------ Data ------

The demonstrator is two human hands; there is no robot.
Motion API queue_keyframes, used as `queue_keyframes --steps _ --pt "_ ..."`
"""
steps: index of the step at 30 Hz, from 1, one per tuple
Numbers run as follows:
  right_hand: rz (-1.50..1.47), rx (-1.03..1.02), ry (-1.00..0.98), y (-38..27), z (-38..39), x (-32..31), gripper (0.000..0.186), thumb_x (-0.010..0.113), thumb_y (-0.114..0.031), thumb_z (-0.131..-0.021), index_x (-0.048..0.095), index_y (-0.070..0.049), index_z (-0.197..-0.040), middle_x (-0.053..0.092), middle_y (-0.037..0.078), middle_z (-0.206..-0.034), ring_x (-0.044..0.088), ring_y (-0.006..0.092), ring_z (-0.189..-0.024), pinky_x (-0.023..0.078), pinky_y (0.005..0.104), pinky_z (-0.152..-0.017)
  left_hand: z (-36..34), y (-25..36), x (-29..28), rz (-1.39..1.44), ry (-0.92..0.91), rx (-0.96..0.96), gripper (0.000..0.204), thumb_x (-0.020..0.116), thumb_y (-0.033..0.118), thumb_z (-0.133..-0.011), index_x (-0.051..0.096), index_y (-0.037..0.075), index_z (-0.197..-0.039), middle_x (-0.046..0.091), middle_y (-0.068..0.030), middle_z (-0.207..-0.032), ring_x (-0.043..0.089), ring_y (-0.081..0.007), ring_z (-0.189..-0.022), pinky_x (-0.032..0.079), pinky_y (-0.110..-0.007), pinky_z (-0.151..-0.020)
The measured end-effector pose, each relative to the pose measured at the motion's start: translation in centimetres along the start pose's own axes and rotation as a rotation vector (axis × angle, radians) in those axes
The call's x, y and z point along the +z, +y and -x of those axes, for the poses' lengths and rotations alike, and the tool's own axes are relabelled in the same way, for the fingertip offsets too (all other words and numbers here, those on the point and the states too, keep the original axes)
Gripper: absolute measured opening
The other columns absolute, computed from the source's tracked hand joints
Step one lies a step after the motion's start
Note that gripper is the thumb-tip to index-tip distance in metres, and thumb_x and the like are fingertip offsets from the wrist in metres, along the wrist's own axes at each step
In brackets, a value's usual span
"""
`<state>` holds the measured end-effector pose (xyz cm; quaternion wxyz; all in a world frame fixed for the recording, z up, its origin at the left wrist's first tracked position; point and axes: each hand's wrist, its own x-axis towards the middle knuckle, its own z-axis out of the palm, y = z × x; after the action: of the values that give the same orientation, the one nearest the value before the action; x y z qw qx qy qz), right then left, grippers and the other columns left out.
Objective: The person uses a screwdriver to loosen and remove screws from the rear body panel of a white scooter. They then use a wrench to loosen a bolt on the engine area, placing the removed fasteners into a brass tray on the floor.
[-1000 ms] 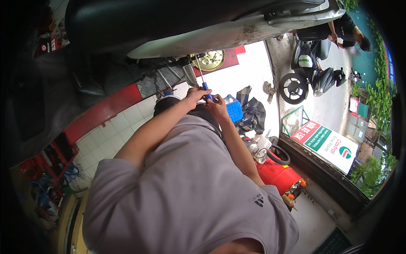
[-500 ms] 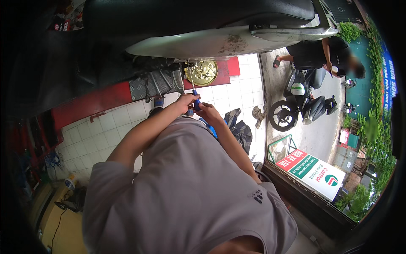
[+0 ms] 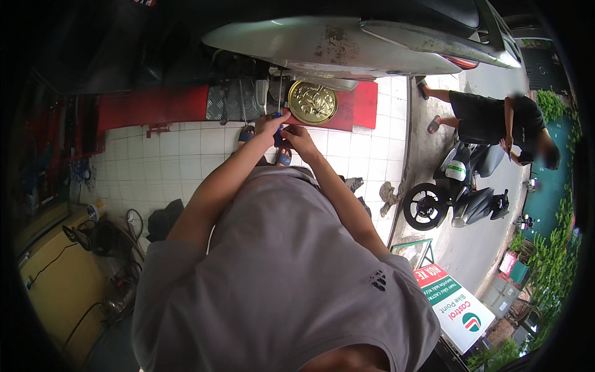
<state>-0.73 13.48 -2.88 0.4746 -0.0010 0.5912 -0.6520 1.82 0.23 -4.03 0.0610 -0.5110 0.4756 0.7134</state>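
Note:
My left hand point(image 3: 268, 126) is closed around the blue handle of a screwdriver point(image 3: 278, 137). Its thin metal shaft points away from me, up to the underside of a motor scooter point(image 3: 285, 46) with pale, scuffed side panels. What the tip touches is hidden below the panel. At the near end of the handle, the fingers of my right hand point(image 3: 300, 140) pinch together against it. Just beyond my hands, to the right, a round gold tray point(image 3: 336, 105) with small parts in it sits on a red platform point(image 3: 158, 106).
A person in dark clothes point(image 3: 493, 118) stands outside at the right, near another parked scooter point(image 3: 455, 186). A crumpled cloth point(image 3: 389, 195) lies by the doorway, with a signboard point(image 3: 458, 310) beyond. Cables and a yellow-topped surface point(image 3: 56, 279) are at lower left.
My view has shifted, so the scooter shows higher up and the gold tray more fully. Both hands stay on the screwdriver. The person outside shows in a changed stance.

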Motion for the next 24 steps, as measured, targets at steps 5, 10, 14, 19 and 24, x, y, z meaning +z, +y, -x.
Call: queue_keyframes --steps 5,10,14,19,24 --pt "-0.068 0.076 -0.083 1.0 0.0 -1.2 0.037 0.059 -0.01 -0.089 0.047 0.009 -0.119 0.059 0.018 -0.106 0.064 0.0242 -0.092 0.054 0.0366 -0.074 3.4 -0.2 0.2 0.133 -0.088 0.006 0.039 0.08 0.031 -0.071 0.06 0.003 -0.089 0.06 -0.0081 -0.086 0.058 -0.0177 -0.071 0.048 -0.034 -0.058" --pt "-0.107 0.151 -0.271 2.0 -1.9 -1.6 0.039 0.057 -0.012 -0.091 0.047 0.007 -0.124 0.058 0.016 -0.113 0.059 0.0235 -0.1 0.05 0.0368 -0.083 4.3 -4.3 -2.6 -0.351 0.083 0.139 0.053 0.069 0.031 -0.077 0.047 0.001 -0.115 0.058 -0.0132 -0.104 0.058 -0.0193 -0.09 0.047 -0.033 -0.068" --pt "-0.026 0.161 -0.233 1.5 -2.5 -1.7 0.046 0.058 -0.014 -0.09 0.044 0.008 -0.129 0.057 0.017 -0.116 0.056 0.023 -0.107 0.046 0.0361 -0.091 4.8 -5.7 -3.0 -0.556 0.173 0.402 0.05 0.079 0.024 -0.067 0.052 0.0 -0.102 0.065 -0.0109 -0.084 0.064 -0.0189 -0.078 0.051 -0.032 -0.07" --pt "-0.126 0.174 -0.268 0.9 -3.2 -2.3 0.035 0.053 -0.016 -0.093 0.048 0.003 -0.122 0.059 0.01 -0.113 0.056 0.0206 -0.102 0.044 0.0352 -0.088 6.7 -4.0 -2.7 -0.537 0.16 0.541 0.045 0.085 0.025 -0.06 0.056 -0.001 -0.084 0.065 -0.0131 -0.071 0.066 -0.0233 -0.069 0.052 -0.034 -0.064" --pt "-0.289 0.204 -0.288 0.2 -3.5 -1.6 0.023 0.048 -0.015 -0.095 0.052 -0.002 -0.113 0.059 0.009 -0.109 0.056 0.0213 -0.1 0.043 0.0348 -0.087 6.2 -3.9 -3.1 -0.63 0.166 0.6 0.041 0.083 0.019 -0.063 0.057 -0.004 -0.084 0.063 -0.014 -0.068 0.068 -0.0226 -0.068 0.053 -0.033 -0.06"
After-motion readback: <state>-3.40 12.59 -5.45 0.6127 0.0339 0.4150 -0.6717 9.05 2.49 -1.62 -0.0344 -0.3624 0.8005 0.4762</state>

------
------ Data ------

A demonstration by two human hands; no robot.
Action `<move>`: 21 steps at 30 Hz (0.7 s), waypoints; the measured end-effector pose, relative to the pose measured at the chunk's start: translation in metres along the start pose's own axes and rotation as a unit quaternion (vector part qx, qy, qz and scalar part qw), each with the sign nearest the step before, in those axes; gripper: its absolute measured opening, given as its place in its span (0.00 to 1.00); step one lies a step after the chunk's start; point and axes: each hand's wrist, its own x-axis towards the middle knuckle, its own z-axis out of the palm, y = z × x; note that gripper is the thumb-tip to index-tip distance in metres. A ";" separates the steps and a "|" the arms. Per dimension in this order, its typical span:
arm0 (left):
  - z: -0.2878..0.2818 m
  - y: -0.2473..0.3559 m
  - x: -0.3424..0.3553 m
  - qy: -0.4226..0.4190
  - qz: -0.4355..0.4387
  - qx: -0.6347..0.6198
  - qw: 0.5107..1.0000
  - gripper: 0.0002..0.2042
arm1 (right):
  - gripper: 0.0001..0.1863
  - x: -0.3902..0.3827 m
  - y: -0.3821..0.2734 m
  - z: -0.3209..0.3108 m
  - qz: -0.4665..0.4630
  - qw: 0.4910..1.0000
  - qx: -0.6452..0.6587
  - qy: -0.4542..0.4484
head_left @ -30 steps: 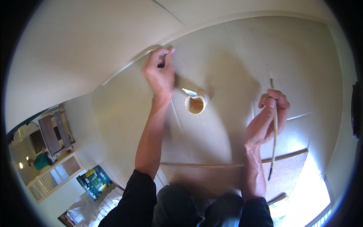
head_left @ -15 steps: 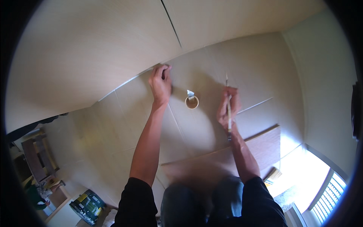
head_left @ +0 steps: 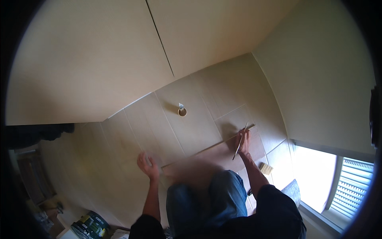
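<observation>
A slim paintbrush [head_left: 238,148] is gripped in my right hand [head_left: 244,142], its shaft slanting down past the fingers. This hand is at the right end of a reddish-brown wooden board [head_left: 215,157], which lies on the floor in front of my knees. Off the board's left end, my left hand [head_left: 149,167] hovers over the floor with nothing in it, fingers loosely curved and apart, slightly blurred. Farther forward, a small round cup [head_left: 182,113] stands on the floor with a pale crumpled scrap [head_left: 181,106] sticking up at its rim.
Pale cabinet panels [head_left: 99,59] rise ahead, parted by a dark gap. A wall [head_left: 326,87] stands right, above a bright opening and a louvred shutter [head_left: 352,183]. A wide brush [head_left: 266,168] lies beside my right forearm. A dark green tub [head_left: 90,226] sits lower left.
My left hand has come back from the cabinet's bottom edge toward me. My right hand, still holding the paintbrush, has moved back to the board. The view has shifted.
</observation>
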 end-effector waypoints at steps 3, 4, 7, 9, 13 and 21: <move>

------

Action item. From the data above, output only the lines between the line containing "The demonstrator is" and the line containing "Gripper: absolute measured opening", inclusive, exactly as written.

Result of this exercise.
The demonstrator is two human hands; there is no robot.
Motion API queue_keyframes, used as `queue_keyframes --steps _ --pt "_ ..."`
"""
steps: index of the step at 30 Hz, from 1, one per tuple
Numbers run as follows:
  right_hand: rz (-1.50..1.47), rx (-1.03..1.02), ry (-1.00..0.98), y (-38..27), z (-38..39), x (-32..31), gripper (0.000..0.186), thumb_x (-0.010..0.113), thumb_y (-0.114..0.031), thumb_z (-0.131..-0.021), index_x (-0.048..0.095), index_y (-0.070..0.049), index_z (-0.197..-0.040), middle_x (-0.053..0.092), middle_y (-0.037..0.078), middle_z (-0.206..-0.034), ring_x (-0.044..0.088), ring_y (-0.006..0.092), ring_z (-0.189..-0.024), pinky_x (-0.023..0.078), pinky_y (0.005..0.104), pinky_z (-0.152..-0.017)
  left_hand: z (-36..34), y (-25..36), x (-29..28), rz (-1.39..1.44), ry (-0.92..0.91), rx (-0.96..0.96), gripper (0.000..0.204), thumb_x (-0.020..0.116), thumb_y (-0.033..0.118), thumb_z (-0.133..-0.011), index_x (-0.051..0.096), index_y (-0.037..0.075), index_z (-0.197..-0.039), middle_x (-0.046..0.091), middle_y (-0.068..0.030), middle_z (-0.207..-0.032), ring_x (-0.043..0.089), ring_y (-0.081..0.007), ring_z (-0.189..-0.022), pinky_x (-0.032..0.079), pinky_y (-0.110..-0.007), pinky_z (-0.151..-0.020)
The measured end-effector pose, each relative to the pose measured at the motion's start: translation in centimetres along the start pose's own axes and rotation as a rotation vector (axis × angle, radians) in those axes
The call's x, y and z point along the +z, +y and -x of those axes, for the poses' lengths and rotations alike, and the tool's own axes are relabelled in the same way, for the fingertip offsets too (all other words and numbers here, those on the point and the states too, keep the original axes)
Gripper: absolute measured opening

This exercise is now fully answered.